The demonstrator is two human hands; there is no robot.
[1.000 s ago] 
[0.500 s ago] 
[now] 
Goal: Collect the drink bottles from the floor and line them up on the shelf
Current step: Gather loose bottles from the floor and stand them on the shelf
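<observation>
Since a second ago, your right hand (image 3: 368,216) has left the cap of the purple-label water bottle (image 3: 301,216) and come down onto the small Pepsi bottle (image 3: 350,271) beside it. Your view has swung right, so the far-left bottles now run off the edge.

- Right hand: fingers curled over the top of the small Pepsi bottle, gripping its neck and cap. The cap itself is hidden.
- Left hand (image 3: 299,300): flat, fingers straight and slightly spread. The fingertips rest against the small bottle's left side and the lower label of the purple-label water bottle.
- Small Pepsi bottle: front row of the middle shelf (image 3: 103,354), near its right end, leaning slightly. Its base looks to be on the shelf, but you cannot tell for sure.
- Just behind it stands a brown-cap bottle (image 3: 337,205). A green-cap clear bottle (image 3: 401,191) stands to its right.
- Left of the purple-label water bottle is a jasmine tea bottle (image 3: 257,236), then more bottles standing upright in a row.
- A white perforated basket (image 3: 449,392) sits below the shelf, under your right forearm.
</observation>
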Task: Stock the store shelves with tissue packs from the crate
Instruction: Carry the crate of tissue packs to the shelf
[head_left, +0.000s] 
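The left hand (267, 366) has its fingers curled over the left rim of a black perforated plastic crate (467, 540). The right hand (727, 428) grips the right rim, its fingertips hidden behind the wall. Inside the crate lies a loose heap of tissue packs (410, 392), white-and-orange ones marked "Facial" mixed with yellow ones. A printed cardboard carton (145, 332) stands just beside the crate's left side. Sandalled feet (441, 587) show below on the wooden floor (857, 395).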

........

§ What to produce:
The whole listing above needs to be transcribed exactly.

§ Response:
The demonstrator is two human hands; there is no robot.
[1.000 s ago] 
[0.500 s ago] 
[now] 
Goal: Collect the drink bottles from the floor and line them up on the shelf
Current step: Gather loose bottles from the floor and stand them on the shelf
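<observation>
Since a second ago, your right hand (image 3: 368,216) has left the cap of the purple-label water bottle (image 3: 301,216) and come down onto the small Pepsi bottle (image 3: 350,271) beside it. Your view has swung right, so the far-left bottles now run off the edge.

- Right hand: fingers curled over the top of the small Pepsi bottle, gripping its neck and cap. The cap itself is hidden.
- Left hand (image 3: 299,300): flat, fingers straight and slightly spread. The fingertips rest against the small bottle's left side and the lower label of the purple-label water bottle.
- Small Pepsi bottle: front row of the middle shelf (image 3: 103,354), near its right end, leaning slightly. Its base looks to be on the shelf, but you cannot tell for sure.
- Just behind it stands a brown-cap bottle (image 3: 337,205). A green-cap clear bottle (image 3: 401,191) stands to its right.
- Left of the purple-label water bottle is a jasmine tea bottle (image 3: 257,236), then more bottles standing upright in a row.
- A white perforated basket (image 3: 449,392) sits below the shelf, under your right forearm.
</observation>
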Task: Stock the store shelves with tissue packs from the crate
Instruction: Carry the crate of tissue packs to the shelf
[head_left, +0.000s] 
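The left hand (267, 366) has its fingers curled over the left rim of a black perforated plastic crate (467, 540). The right hand (727, 428) grips the right rim, its fingertips hidden behind the wall. Inside the crate lies a loose heap of tissue packs (410, 392), white-and-orange ones marked "Facial" mixed with yellow ones. A printed cardboard carton (145, 332) stands just beside the crate's left side. Sandalled feet (441, 587) show below on the wooden floor (857, 395).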

No additional output will be produced.